Using the material below, work out how many lines contain the word "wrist". Reply with the number and nothing more.
---*---
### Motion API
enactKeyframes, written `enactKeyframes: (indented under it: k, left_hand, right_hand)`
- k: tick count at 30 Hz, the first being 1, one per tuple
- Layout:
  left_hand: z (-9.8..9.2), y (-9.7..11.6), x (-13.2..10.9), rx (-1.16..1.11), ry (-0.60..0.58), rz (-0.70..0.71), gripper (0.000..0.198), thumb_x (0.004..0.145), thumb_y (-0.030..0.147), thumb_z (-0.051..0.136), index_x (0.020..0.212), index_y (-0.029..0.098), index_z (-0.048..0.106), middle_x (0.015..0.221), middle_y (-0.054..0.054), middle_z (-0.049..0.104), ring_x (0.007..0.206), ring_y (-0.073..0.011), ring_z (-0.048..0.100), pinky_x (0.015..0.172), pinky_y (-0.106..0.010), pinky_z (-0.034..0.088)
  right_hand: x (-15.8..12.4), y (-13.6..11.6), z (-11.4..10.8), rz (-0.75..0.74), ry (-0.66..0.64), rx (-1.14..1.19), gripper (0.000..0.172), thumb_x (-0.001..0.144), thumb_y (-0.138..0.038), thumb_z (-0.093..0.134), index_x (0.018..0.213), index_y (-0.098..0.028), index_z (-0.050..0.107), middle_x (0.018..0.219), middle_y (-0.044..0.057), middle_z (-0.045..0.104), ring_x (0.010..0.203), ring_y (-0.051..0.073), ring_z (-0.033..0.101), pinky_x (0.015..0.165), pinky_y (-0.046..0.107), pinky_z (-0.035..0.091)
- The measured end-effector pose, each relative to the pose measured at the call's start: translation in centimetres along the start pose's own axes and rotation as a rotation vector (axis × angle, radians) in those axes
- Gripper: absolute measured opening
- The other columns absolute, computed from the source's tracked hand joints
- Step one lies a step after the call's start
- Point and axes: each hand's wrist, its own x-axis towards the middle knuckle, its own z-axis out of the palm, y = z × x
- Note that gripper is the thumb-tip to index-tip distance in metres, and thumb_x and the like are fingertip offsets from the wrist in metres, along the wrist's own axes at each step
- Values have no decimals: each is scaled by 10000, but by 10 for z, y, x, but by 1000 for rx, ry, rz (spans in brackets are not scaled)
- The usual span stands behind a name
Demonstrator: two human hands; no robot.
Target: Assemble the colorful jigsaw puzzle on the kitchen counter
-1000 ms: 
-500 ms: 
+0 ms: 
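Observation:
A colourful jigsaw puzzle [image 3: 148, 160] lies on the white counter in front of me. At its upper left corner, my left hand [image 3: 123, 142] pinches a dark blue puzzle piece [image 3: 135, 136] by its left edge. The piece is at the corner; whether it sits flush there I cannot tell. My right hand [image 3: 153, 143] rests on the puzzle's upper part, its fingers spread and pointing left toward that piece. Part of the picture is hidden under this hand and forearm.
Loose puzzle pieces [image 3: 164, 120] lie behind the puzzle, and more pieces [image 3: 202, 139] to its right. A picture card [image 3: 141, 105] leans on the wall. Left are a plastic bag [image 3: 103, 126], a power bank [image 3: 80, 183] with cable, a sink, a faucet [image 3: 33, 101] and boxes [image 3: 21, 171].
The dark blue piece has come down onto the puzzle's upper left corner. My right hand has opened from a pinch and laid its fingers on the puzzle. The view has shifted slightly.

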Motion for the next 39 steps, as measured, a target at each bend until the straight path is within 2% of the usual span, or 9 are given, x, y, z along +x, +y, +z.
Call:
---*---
**RESPONSE TO THE TASK:** 2